Presidential decree formalizing Pelé's resignation as minister.

The FHC government was responsible for creating the Extraordinary Ministry of Sports in 1995, with Pelé as its first minister. Under his guidance, the General Sports Law, also known as the Pelé Law, was created to deal with the democratization of sporting activities, freedom to practice sport and safety for practitioners of any sport. In 2019, the ministry was abolished by Jair Bolsonaro, but was reactivated by the Lula administration in 2023.[52][53]

Education

The FHC government created and implemented the Educational Information and Evaluation System (Sistema de Informações e Avaliação Educacional) in order to provide information and evaluate the quality of education at all levels and modalities. The government focused on universalizing primary education through the Fund for the Maintenance and Development of Primary Education and the Valorization of the Teaching Profession (Fundo de Manutenção e Desenvolvimento do Ensino Fundamental e Valorização do Magistério - FUNDEF), which allocated compulsory spending on education to primary education and distributed the funds to the municipalities. Important laws and documents designed to organize, plan and create coherence in Brazil's educational policy were produced, such as the Law of Guidelines and Bases and the National Curriculum Parameters in 1997 and the National Education Plan in 2001.[54][55][56][57][58]

Social policies

Logo used on papers in the last months of Fernando Henrique Cardoso's second term in office.

In 1995, the Brazilian delegation, led by First Lady Ruth Cardoso, participated in the Beijing Conference organized by the United Nations. The event established an action program for gender equality and set a timetable for monitoring its implementation every five years. In the same year, the first legislation on quotas for women in elections in Brazil was approved with a minimum percentage of women candidates.[59][60]

The FHC government also launched a program to combat violence against women, promoting the expansion of specialized women's police stations and shelters. In the second term, gender discrimination in the job market was banned by law and sexual harassment was typified and penalized. The 1916 Civil Code was replaced in 2002 to reflect the principle of equal rights and obligations between men and women in family relationships, including reproductive planning. In 2002, FHC created the State Secretariat for Women's Rights (Secretaria de Estado dos Direitos da Mulher - Sedim).[61][62][63]
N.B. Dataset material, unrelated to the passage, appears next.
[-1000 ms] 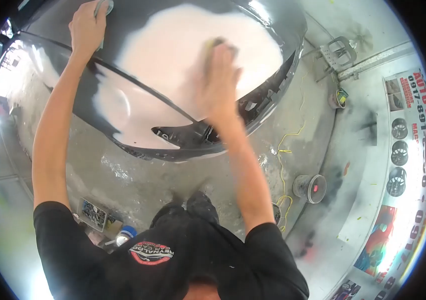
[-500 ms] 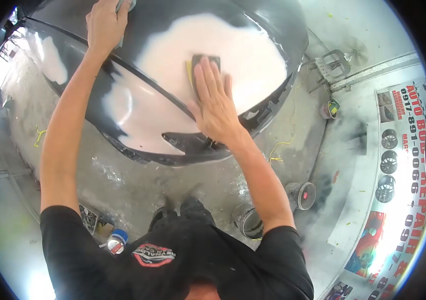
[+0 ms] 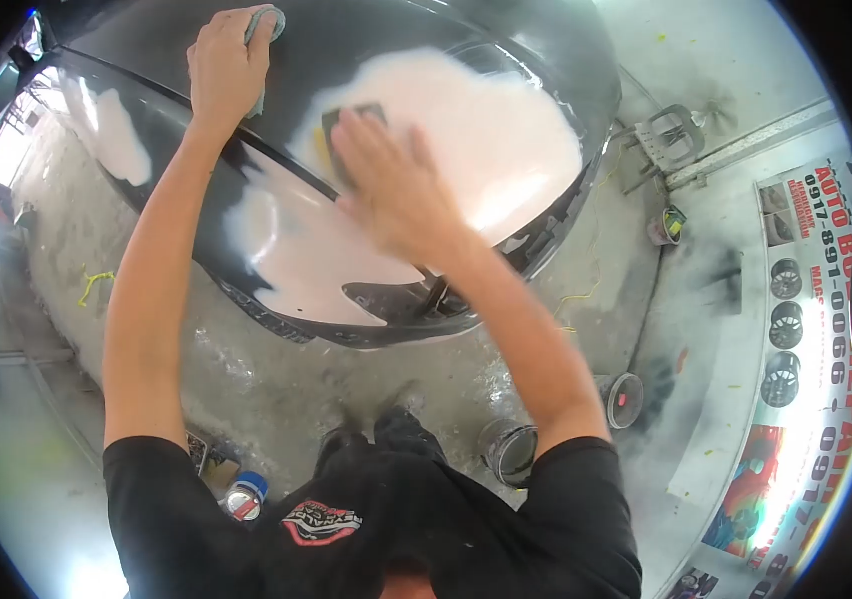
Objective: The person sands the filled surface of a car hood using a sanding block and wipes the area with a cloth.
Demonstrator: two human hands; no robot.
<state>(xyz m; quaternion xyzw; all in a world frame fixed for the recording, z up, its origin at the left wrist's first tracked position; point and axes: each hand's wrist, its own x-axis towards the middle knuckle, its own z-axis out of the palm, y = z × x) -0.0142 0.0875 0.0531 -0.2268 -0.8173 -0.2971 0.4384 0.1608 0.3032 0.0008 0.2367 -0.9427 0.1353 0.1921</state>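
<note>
Some cloth (image 3: 266, 20) fills the clenched left hand (image 3: 228, 78), right hand (image 3: 398, 192) flat on a pad (image 3: 373, 109)

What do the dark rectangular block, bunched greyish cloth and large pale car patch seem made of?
Dark rectangular block: matte, no shine; perhaps rubber or foam. Bunched greyish cloth: soft fabric, from its folded edge. Large pale car patch: smooth, likely primer, edges feathered.

The black car hood (image 3: 396, 30) at twelve o'clock looks glossy; its pale patch (image 3: 506, 130), toward one o'clock, smooth and mostly matt (a sheen brightens its lower edge). At eleven, soft-looking cloth (image 3: 277, 22); at eight, rough, blotchy concrete floor (image 3: 276, 369); at six, matt black fabric shirt (image 3: 446, 529).
</note>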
In 1995, the Brazilian Gay, Lesbian, Bisexual, Travesti, Transsexual and Intersex Association (Associação Brasileira de Lésbicas, Gays, Bissexuais, Travestis, Transexuais e Intersexos - ABGLT) was created to unite the different organizations and groups of the movement nationwide. The first Gay Pride Parade, now known as the LGBT Pride Parade, was organized by the association.[64][65]

The FHC government created Laws No. 10.048 and No. 10.098, which established issues relating to priority service and basic standards and criteria for promoting accessibility for people with disabilities or reduced mobility, respectively. The National Policy for the Integration of People with Disabilities (Política Nacional para a Integração da Pessoa Portadora de Deficiência) and the National Health Policy for People with Disabilities (Política Nacional de Saúde da Pessoa Portadora de Deficiência) were also implemented. The Brazilian Sign Language (Libras) was recognized as an official language.[66][67][68][69][70]

In 1995, the International Labour Organization (ILO), in partnership with the federal government, sent a delegation to Brazil to study the problem of racial discrimination in the labor market. Initiatives such as the Brazil, Gender and Race Program (Programa Brasil, Gênero e Raça), aimed at combating racism in labor relations, emerged from this project. In the same year, the Zumbi dos Palmares March against Racism, for Citizenship and Life was held in Brasilia to commemorate the 300th anniversary of Zumbi's death.[71][72]

The Interministerial Working Group for the Valorization of the Black Population (Grupo de Trabalho Interministerial para Valorização da População Negra - GTI) and the National Coordination for the Articulation of Black Rural Quilombola Communities (Coordenação Nacional de Articulação das Comunidades Rurais Negras Quilombolas - Conaq) were also created. In 1996, the FHC government launched the 1st National Human Rights Program (PNDH) with proposals aimed at combating racial discrimination. In the same year, discussions began on specific affirmative action for Brazil at the Multiculturalism and Racism Seminar.[73][74][75][76]

Relations with the National Congress

Fernando Henrique Cardoso talking to Michel Temer, then President of the Chamber of Deputies, and Antônio Carlos Magalhães, President of the Federal Senate.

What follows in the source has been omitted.